My students howled with horrified laughter when I told them of my reoccurring nightmare that I’ve assumed was a metaphor for my writing. It is this: I am pregnant but seem to remember that I’ve been pregnant for many years. I go to the doctor expecting him to tell me horrible news – but no! The baby is still alive! He urges me to –and of all things—pay attention to the fact that I’m pregnant “Don’t forget, now” he scolds and urges me to go through the birth! Having given birth to actual children, I found this notion startling – birth could not be avoided, could it? However it is not included in the expression “sure as death and taxes, so maybe it can be avoided. Apparently so in my life as pertains to the birth of fictional works.
The variation on this dream is that the baby is born and I love him. The baby is healthy, beautiful and evidently not very demanding… or hungry. I put him in the bassinet and forget to feed him! As I dream, I fret, How is this possible? Though asleep, I remember that I once took good care of my actual children. The scenario is so unlikely that God illustrates the enormity of His faithfulness by comparing it to a woman’s typical and dauntless dedication to her newborn.
Can a woman forget her nursing child, And not have compassion on the son of her womb? Surely she may forget, Yet I will not forget you. --Isaiah 49:15
Whereas in my dream, time goes by, lots of time, lots and lots of time. Anxiety mounts in my dream like a fog of poison. I fight to get away from whatever is keeping me and I find my poor baby, now about the size of a pencil, and cry, How are you still alive? How could I have forgotten to feed you? What kind of a mother am I? I’m glad my students laughed because I felt rather haunted.

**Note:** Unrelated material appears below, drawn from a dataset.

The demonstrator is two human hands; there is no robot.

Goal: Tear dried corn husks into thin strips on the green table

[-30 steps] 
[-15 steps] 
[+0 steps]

My sabbatical year gave me the concentrated quiet I needed to gather the threads of Solomon’s Puzzle into a striking conclusion. This proved an intense and complicated process – sweating blood, writing, rewriting furiously, staring past people who were talking earnestly to me as I tried to glimpse the colorful and compelling shadows of fiction. But as so often in my home and my classroom, I was humbled by God’s help and inspiration; I love the book’s ending.
I missed teaching and returned for two wonderful years. But now I think I must publish the novel. I’m not sure how to do this. Part of what I’ll be doing now is discovering how to bring the novel to publication. Also, I have more things in my mind and heart that I want to write.
During this time my family has grown nice and big. Counting my lovely daughters-in-law and my wonderful, favorite son-in-law, I have 7 adult children and 3 irresistible grandchildren. I love spending time with my family and feel called to care for them and to enjoy them. I simply can’t resist them and my spare time is given wholeheartedly to them. Wisdom tells me that if I keep trying to teach and write, I’ll teach but I won’t write. Nor will I try to publish. And my novel will lie in a silent pile of virtual pages.
In his novel, The Great Gatsby, F. Scott Fitzgerald describes the difficulty of leaving as being done “…with lingering regret like children leaving a pleasant street at dusk.” Everyone can remember playing outside on a summer evening , unaware that twilight had come because the joy of playing captures the attention so fully that unaware, the eyes adjust to the parting light. But the call comes again. Here children linger, “Five more minutes!” they bargain. They are called again more insistently and one by one they desert the dark street. Now it is my time to go; it seems I’m called away.